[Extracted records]
********

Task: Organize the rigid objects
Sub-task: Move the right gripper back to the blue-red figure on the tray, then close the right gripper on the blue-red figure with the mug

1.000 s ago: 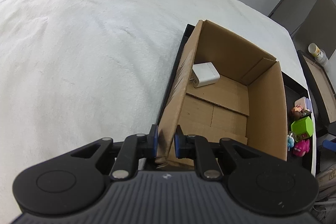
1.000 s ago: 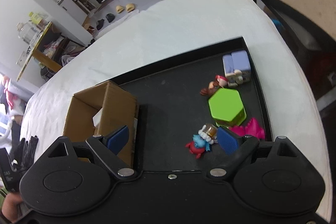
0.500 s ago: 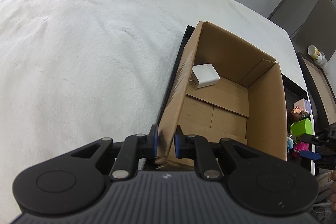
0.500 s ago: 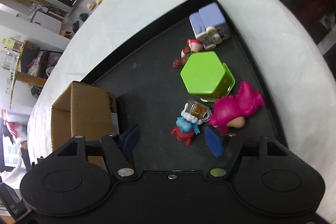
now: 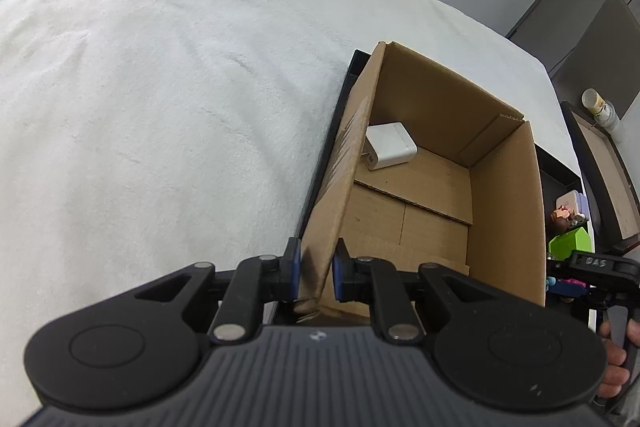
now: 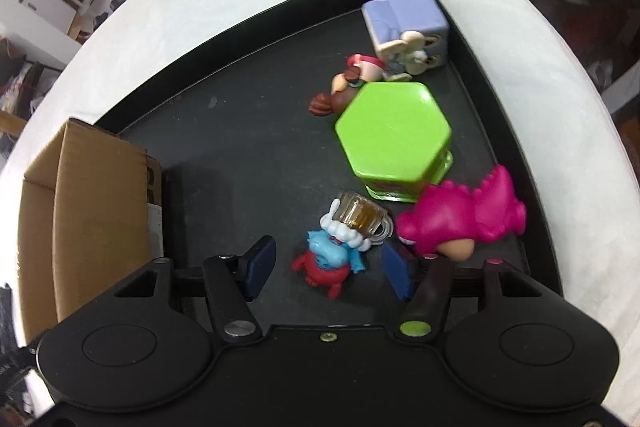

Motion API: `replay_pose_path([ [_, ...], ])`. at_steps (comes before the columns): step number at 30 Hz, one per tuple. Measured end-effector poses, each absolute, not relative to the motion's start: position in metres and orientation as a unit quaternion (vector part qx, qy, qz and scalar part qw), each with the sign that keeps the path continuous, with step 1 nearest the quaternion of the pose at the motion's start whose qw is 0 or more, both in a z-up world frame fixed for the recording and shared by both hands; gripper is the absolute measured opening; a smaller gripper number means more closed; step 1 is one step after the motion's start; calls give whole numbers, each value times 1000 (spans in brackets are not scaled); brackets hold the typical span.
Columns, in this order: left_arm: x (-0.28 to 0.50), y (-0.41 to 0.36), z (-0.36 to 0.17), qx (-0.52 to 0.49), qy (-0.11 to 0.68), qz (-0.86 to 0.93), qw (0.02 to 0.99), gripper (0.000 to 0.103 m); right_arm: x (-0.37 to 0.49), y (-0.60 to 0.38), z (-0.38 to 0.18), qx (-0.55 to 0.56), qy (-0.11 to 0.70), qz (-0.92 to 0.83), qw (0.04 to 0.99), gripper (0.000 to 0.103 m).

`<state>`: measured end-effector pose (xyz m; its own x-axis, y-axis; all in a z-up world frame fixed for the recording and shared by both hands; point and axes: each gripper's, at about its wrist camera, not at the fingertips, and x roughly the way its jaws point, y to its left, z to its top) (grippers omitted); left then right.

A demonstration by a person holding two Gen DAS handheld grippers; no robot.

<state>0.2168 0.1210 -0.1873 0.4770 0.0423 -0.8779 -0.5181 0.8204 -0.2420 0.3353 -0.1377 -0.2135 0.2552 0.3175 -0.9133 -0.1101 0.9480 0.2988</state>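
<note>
Tray (image 6: 224, 39) middle bare; toys (image 6: 394, 135) crowd right side

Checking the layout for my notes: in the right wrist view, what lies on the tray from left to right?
Cardboard box → blue-and-red figure → green hexagonal tin → pink dinosaur.

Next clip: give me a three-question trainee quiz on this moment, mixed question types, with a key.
1. True or false: the cardboard box is empty.
2. What do the left gripper fingers pinch?
A. box wall
B. tray rim
C. green tin
3. Fill in: the toy between the right gripper fingers is the ____ figurine.

Key:
1. False; a white charger lies inside.
2. A
3. Blue-and-red; the fingers are closing, not yet touching it.
</note>
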Motion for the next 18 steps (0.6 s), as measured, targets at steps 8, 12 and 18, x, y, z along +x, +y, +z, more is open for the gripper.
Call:
replay_pose_path([
  [8, 218, 121, -187, -244, 483, 169, 824, 15, 327, -109, -216, -53, 563, 138, 813, 59],
  [12, 218, 120, -188, -242, 483, 172, 824, 15, 320, -106, -216, -77, 558, 140, 814, 58],
  [18, 218, 120, -189, -240, 482, 175, 824, 15, 318, -112, -215, -70, 562, 129, 814, 54],
])
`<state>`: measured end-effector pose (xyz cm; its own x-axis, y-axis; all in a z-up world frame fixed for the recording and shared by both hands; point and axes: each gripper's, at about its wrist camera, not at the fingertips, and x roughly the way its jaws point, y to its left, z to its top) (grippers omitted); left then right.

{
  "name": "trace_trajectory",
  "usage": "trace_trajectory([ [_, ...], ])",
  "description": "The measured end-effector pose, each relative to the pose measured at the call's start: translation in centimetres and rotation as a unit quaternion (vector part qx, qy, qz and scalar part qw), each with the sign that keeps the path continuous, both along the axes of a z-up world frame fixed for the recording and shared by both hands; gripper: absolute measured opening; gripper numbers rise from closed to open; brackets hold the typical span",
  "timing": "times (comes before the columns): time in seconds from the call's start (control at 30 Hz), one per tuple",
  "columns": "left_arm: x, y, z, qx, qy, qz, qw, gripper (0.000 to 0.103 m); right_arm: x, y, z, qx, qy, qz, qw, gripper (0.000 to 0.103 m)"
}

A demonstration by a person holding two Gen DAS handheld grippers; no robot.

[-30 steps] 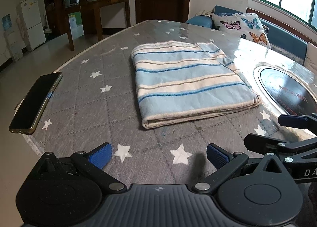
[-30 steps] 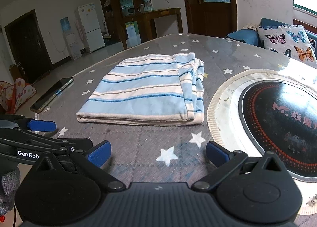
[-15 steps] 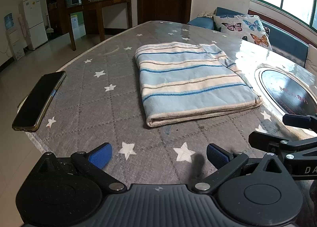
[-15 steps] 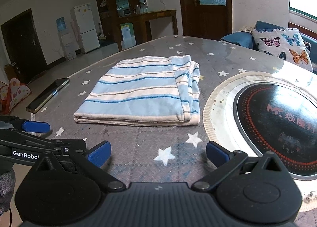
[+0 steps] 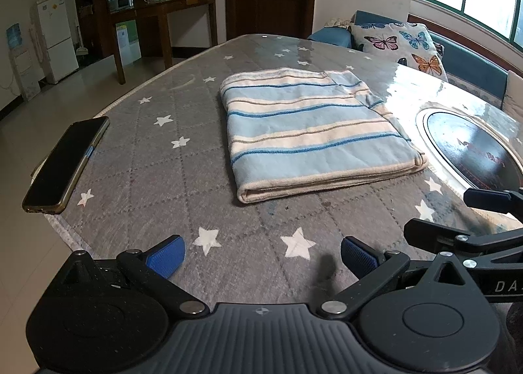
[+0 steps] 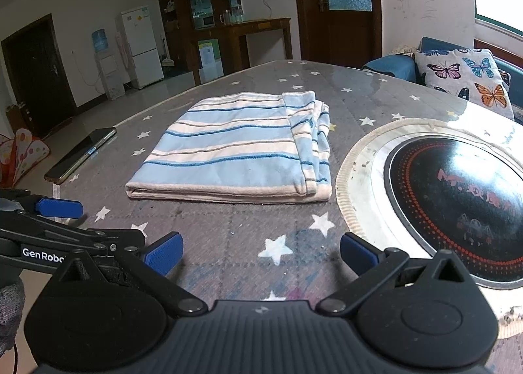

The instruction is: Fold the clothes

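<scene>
A folded garment with blue and cream stripes (image 5: 310,132) (image 6: 242,151) lies flat on the grey star-patterned table cover (image 5: 163,178) (image 6: 255,233). My left gripper (image 5: 261,253) hovers open near the table's front edge, short of the garment, nothing between its blue pads. My right gripper (image 6: 260,253) is open too, just right of the left one and also short of the garment's near edge. The right gripper's fingers (image 5: 490,200) show at the right edge of the left wrist view. One finger (image 6: 59,207) of the left gripper shows at the left of the right wrist view.
A dark phone (image 5: 65,164) (image 6: 81,155) lies near the table's left edge. A round black hotplate (image 5: 470,151) (image 6: 457,204) is set into the table right of the garment. A butterfly cushion (image 5: 398,43) rests on a blue sofa behind the table.
Both grippers have pulled back slightly and lifted away from the garment, still open. The garment lies unmoved.
</scene>
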<state>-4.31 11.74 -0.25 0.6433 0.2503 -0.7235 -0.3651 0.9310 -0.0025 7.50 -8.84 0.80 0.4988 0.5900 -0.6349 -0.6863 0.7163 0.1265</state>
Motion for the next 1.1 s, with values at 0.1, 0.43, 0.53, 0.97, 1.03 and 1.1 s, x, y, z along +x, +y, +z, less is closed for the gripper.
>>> trace_trajectory([
  [0.1,-0.1,-0.1,0.0,0.000,0.001,0.000,1.0000,0.103,-0.2,-0.1,0.0,0.001,0.001,0.000,1.000,0.103],
  [0.43,-0.6,-0.3,-0.2,-0.001,0.004,0.003,1.0000,0.103,-0.9,-0.2,-0.1,0.001,-0.001,0.001,1.000,0.103],
  [0.53,-0.7,-0.4,-0.3,0.000,0.006,0.004,1.0000,0.103,-1.1,-0.2,-0.1,0.001,-0.001,0.002,1.000,0.103],
  [0.97,-0.9,-0.5,-0.5,0.000,0.010,0.005,0.9999,0.103,-1.4,-0.3,-0.3,0.001,0.002,0.001,1.000,0.103],
  [1.03,-1.0,-0.5,-0.6,-0.001,0.010,0.005,0.9999,0.103,-1.4,-0.3,-0.3,0.001,0.002,0.001,1.000,0.103],
  [1.1,-1.0,-0.5,-0.6,-0.001,0.010,0.006,0.9999,0.103,-1.4,-0.2,-0.3,0.001,0.002,0.001,1.000,0.103],
])
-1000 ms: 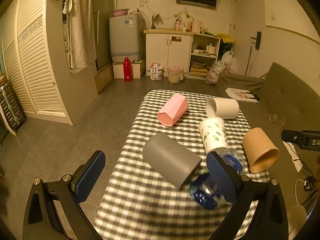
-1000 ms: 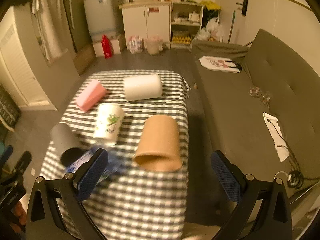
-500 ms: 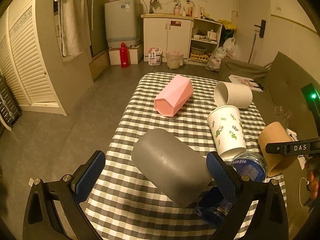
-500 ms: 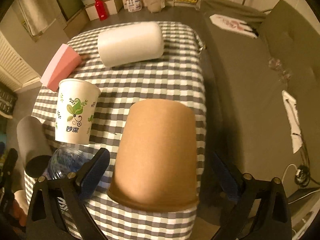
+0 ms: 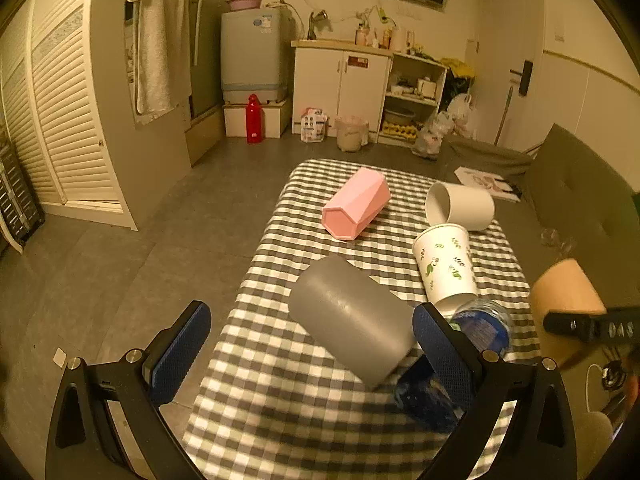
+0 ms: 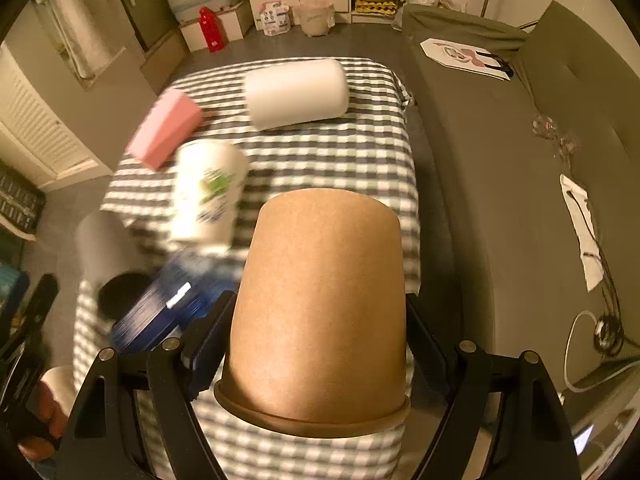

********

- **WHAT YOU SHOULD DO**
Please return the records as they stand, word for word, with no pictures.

- **RESULT BELOW**
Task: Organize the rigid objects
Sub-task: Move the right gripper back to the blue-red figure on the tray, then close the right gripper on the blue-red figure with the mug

1.000 s ago: 
1.000 s ago: 
0.500 s ago: 
0.500 s ago: 
now: 
now: 

Motion API: `replay_pose_path([ [_, ...], ])`. at_steps (comes before the columns): step number at 30 Hz, one per tuple. Measured end-effector poses, each absolute, not relative to the motion's start: position in metres and orientation as a unit quaternion (vector part qx, qy, qz and scalar part qw), each with the sign that keeps the path continuous, with step 1 nearest the quaternion of the pose at the motion's start whose qw is 0 or more, both in a z-up world frame fixed for the recording and shared by both hands; gripper is the absolute measured opening; a smaller gripper number means more closed; step 1 is one step after the motion's start; calls give whole numbers, each value times 1000 (spans in brackets are not scaled); brackets hold the typical span.
Columns, in this order: left_arm: x (-0.28 to 0.50), y (-0.41 to 0.36), z (-0.36 to 0.17), qx (-0.52 to 0.49), qy (-0.11 to 0.68), qz (-0.86 to 0.93), qw (0.02 to 0.99), gripper (0.000 to 0.103 m); right_arm: x (-0.37 to 0.49), y (-0.60 to 0.38), z (-0.38 to 0.18), qx (-0.55 to 0.56), qy (-0.11 to 0.70), qz (-0.92 to 0.83), qw (0.04 to 0.99), gripper (0.000 to 0.103 m).

`<state>`: measured end-effector pose (xyz m; its own x-axis, y-axis; all in a z-up world frame fixed for the recording and shared by both hands; point and axes: each gripper's, at about its wrist camera, not at the fingertips, and x roughly the way its jaws point, y to its left, z to its top) (grippers omitted); left then right.

A demonstration by a person holding two Gen DAS handheld grippers; no robot.

<state>0.2168 0.1210 -0.1873 0.4770 0.0423 -0.8779 -0.5181 0.8204 -0.2420 0.3353 -0.1377 -0.2135 0.2552 0.3175 -0.9133 -0.1101 0.9480 0.2988</state>
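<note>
Tray (image 6: 224, 39) middle bare; toys (image 6: 394, 135) crowd right side

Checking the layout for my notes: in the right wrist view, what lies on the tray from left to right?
Cardboard box → blue-and-red figure → green hexagonal tin → pink dinosaur.

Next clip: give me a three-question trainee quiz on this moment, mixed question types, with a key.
1. True or false: the cardboard box is empty.
2. What do the left gripper fingers pinch?
A. box wall
B. tray rim
C. green tin
3. Fill in: the toy between the right gripper fingers is the ____ figurine.

Key:
1. False; a white charger lies inside.
2. A
3. Blue-and-red; the fingers are closing, not yet touching it.
</note>
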Motion for the next 18 steps (0.6 s), as measured, targets at steps 8, 12 and 18, x, y, z along +x, +y, +z, more is open for the gripper.
Call:
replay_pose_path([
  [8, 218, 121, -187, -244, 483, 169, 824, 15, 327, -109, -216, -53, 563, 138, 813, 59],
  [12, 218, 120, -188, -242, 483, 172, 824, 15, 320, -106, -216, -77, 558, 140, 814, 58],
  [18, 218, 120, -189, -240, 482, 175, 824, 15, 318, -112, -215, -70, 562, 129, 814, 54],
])
`<state>`: measured end-effector pose (xyz cm; its own x-axis, y-axis; all in a z-up world frame fixed for the recording and shared by both hands; point and axes: each gripper's, at about its wrist camera, not at the fingertips, and x roughly the way its jaws point, y to its left, z to its top) (grippers omitted); left then right.

{
  "name": "trace_trajectory",
  "usage": "trace_trajectory([ [_, ...], ])",
  "description": "The measured end-effector pose, each relative to the pose measured at the call's start: translation in centimetres and rotation as a unit quaternion (vector part qx, qy, qz and scalar part qw), each with the sign that keeps the path continuous, both along the axes of a z-up world frame fixed for the recording and shared by both hands; gripper: absolute measured opening; gripper numbers rise from closed to open; brackets hold the typical span",
  "timing": "times (comes before the columns): time in seconds from the call's start (control at 30 Hz), one per tuple",
  "columns": "left_arm: x, y, z, qx, qy, qz, qw, gripper (0.000 to 0.103 m); right_arm: x, y, z, qx, qy, qz, qw, gripper (0.000 to 0.103 m)"
}

A demonstration by a person holding two Gen DAS handheld grippers; no robot.

[-30 steps] 
[-30 steps] 
[-15 steps] 
[-15 steps] 
[+0 steps] 
[+0 steps] 

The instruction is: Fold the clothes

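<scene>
A folded garment with blue and cream stripes (image 5: 310,132) (image 6: 242,151) lies flat on the grey star-patterned table cover (image 5: 163,178) (image 6: 255,233). My left gripper (image 5: 261,253) hovers open near the table's front edge, short of the garment, nothing between its blue pads. My right gripper (image 6: 260,253) is open too, just right of the left one and also short of the garment's near edge. The right gripper's fingers (image 5: 490,200) show at the right edge of the left wrist view. One finger (image 6: 59,207) of the left gripper shows at the left of the right wrist view.
A dark phone (image 5: 65,164) (image 6: 81,155) lies near the table's left edge. A round black hotplate (image 5: 470,151) (image 6: 457,204) is set into the table right of the garment. A butterfly cushion (image 5: 398,43) rests on a blue sofa behind the table.
Both grippers have pulled back slightly and lifted away from the garment, still open. The garment lies unmoved.
</scene>
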<state>-4.31 11.74 -0.25 0.6433 0.2503 -0.7235 -0.3651 0.9310 -0.0025 7.50 -8.84 0.80 0.4988 0.5900 -0.6349 -0.6863 0.7163 0.1265</state>
Motion for the next 1.1 s, with values at 0.1, 0.43, 0.53, 0.97, 1.03 and 1.1 s, x, y, z along +x, +y, +z, less is closed for the gripper.
>>> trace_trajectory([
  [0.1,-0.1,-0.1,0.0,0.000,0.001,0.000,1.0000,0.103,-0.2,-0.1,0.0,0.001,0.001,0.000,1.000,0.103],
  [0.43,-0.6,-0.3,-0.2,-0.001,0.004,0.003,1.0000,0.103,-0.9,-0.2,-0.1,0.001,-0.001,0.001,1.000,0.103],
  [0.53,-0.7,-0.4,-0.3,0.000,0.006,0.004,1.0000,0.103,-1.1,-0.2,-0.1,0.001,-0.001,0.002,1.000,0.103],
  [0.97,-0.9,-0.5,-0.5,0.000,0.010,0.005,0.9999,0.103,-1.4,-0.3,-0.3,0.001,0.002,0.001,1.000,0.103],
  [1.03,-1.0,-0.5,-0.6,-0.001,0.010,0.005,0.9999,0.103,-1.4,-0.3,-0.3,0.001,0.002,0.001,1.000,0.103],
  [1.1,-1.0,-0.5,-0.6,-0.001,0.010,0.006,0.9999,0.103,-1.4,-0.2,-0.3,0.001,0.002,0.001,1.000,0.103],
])
-1000 ms: 
-1000 ms: 
-500 ms: 
-500 ms: 
+0 ms: 
+0 ms: 

The exercise contains nothing more.